Ivan Rodriguez made a very good play Saturday afternoon, the kind of play that, 21 years into his major league career, still sends him spinning and fist-pumping and leaping up and down. He made a play that is so simple it basically defines his job, yet so tricky only a handful of others could have done it. He caught a ball and tagged out a runner at home plate.
With two outs in the ninth inning, Logan Forsythe ripped a single through the hole on the left side. Laynce Nix charged the ball in left field as Chase Headley rounded third and headed home. The Nationals trailed by just one, making Headley a crucial run and forcing Nix to forego the cutoff man. He made a strong throw that sailed all the way to the plate.

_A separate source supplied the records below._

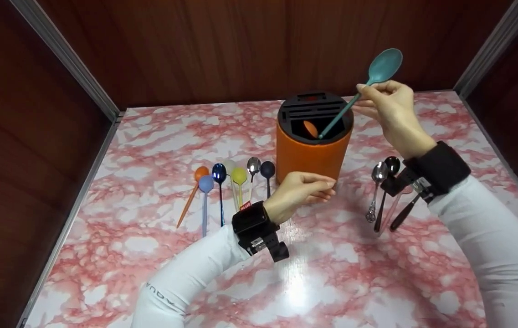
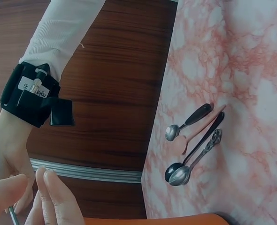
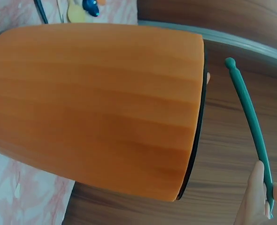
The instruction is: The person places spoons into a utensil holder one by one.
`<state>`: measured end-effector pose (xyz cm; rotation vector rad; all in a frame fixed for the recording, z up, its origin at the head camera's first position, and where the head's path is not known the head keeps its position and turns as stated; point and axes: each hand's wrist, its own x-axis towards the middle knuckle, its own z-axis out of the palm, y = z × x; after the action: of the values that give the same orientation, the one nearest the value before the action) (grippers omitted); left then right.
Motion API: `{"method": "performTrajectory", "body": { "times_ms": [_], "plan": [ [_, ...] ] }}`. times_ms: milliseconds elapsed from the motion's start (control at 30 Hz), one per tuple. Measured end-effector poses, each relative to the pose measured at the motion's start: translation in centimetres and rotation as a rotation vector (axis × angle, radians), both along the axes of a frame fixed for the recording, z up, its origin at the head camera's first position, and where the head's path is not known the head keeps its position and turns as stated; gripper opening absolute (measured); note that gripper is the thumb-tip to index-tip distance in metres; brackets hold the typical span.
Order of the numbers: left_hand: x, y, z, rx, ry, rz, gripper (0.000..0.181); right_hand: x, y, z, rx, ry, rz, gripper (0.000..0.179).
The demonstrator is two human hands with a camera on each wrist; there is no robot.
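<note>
Thumb and fingers of my right hand (image 1: 391,107) pinch a teal spoon (image 1: 385,66) near its bowl, with the bowl up. Its handle slants down to the left over an orange utensil holder (image 1: 311,157) with a black slotted top. In the right wrist view, the tip of the teal handle (image 3: 249,108) stands clear of the holder's rim. An orange spoon bowl (image 1: 310,129) shows inside the holder's front opening; the rest of it is hidden. My left hand (image 1: 302,191) is in front of the holder, fingers loosely extended and holding nothing.
Left of the holder lie several spoons, among them an orange spoon (image 1: 201,173), a periwinkle spoon (image 1: 206,184), a shiny blue spoon (image 1: 219,173) and a yellow-green spoon (image 1: 239,176). On the right lie an ornate silver spoon (image 1: 379,172) and several others. Wooden panels (image 1: 240,50) enclose the marbled table (image 1: 140,291).
</note>
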<state>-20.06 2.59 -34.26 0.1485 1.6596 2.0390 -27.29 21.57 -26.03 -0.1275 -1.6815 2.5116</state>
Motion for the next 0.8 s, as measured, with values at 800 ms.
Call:
{"method": "performTrajectory", "body": {
  "times_ms": [800],
  "plan": [
    [-0.3,-0.4,-1.6,0.011,-0.017,0.007,0.025,-1.2,-1.0,-2.8,0.125,0.133,-0.056,0.019]
  ]
}}
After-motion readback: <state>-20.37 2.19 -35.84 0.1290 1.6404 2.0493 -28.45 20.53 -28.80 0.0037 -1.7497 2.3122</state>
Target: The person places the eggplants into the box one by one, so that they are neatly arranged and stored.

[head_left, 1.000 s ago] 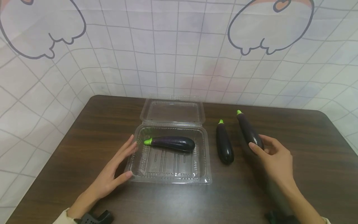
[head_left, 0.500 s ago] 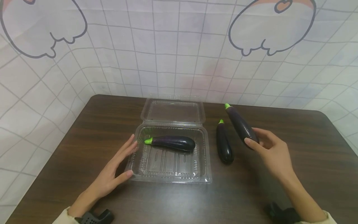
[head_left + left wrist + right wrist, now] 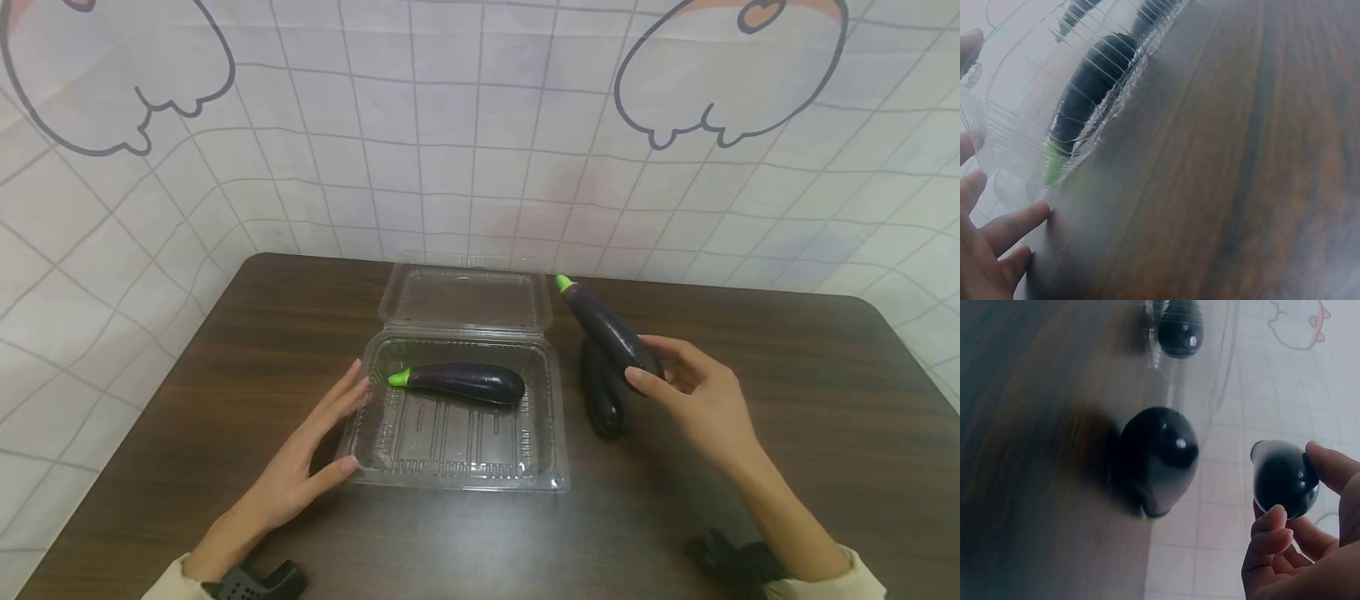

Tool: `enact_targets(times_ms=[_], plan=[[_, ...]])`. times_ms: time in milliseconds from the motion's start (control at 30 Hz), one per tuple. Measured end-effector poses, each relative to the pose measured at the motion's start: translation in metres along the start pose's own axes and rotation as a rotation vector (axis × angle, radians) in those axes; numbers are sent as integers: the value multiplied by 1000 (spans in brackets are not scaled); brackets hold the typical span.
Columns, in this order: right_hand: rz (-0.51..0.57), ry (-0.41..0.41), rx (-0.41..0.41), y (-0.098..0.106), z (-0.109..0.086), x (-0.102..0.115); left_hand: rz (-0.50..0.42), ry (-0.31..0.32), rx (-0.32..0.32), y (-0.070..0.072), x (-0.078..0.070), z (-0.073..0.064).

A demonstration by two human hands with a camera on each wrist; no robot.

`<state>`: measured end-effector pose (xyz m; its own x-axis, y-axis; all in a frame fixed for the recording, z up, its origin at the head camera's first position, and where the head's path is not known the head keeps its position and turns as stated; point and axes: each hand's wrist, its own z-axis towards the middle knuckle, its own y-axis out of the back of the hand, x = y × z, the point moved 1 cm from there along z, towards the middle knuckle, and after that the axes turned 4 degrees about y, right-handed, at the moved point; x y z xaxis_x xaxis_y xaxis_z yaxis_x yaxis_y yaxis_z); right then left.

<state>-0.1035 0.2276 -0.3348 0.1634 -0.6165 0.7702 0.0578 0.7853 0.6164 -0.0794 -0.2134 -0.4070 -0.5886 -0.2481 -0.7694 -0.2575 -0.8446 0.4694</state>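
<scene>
My right hand (image 3: 705, 408) grips the thick end of a dark purple eggplant (image 3: 606, 327), lifted off the table with its green stem tilted up and leftward. Below it, partly covered in the head view, a second eggplant (image 3: 602, 400) lies on the table. A clear plastic container (image 3: 450, 458) stands open, and a third eggplant (image 3: 468, 382) lies crosswise in it, stem to the left. With fingers extended, my left hand (image 3: 296, 467) rests against the container's left side; the left wrist view shows those fingers (image 3: 1019, 226) beside the clear wall.
The container's hinged lid (image 3: 468, 298) lies folded back toward the wall. A grid-patterned cloth (image 3: 450, 150) hangs behind the dark wooden table (image 3: 247, 333). Black wrist devices (image 3: 258, 581) sit at both wrists.
My right hand has raised its eggplant and carried it left, from right of the lying eggplant to above it. The left hand and container stay in place.
</scene>
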Motion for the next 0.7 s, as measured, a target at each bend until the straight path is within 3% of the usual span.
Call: enact_targets(times_ms=[700], plan=[[44, 170, 93, -26, 13, 23, 7, -1, -4, 0, 1, -1]])
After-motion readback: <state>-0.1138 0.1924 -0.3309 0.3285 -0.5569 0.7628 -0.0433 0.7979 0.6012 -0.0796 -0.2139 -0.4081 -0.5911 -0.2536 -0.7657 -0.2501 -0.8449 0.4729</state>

This is where Rodriguez came in. The idea of blocking the plate – how it’s done, whether it should even be part of baseball – has come under intense debate since Giants catcher Buster Posey broke his leg in a collision this week. When Rodriguez was young, he would try to block the plate and hit the runner back, stand his ground. He learned the proper way to make a tag at home is not necessarily the tough way. “Sometimes,” he said, “you have to make an adjustment in how to get outs.”
So Saturday, as he waited for Nix’s throw, he stood in front of the plate. As the ball came closer, he shuffled quickly to his left. He watched the ball, picked up where the was and registered the angle of the throw.
In one motion, with Headley bearing down, Rodriguez slid to the left, scooped the ball an inch from the ground, stuck out his knee to block Headley’s hand and made the tag. Out. Rodriguez spun away, pumping his first.
“It was a great play,” Rodriguez said. “That’s why I was very excited. That’s a very hard ball to catch.”
Said Nix: “An outstanding play by a Hall of Fame catcher.”
Said Manager Jim Riggleman: “He’s the best I’ve ever seen at that. He’s like a middle infielder out there, but he’s got a catcher’s mitt on.”
As a young catcher, Rodriguez would have perhaps taken a different approach, trying to use muscle to give Headley a hit. He learned nimble feet and gracefulness work better. There are times, though, when a catcher cannot avoid a collision. Rodriguez said the important thing to do is absorb the hit rather than try to deliver punishment. He basically learned to subvert his instincts — how not to tense up before a car wreck.
“Those kind of plays like that, sometimes you get hit hard,” Rodriguez said. “Sometimes you have to run and tag the home plate. Sometimes, you have to be very soft to receive the hit. You have to be soft and just jump away. Let him go, and let it roll. But if you tag and go with power also forward, you’re getting hurt. The easier, the softer you can be to receive an impact at home plate, the better. The impact, just let it roll.”
The most famous play Rodriguez made like that came in 2003, when he sealed the Marlins’ NLDS victory by blocking the plate and taking the brunt of a wicked collision with J.T. Snow. “That one hurt a lot,” he said. “But I got the out.”
Surely, before his career ends, Rodriguez will have to endure another collision. He will catch the ball, brace himself, relax his body, absorb the blow and roll away. He will take the hit more than give it, and still walk away hurt less than the runner, form and experience prevailing over raw violence.
“And then,” he said, “you show the ball.”
>>> One more note on Rodriguez, which also came up thanks to that Posey play: The possibility of Rodriguez winding up a replacement for Posey gained some traction, as it would be an obvious possible fit. Rodriguez said he would prefer to stay with the Nationals, and General Manager Mike Rizzo has not mentioned the possibility of any trade to Rodriguez.
“Nobody told me anything,” Rodriguez said. “Rizzo, nobody. I can tell you one thing. I feel good where I am. I think this is a great team to be, a nice group of guys. I told Rizzo that. I’m not thinking about it. I’m here working for the Nationals now. I’m focusing on winning ballgames and be a good teammate. Those rumors, I’ve heard that a whole in my 21 years. This is a great organization, and I’m happy where I am.”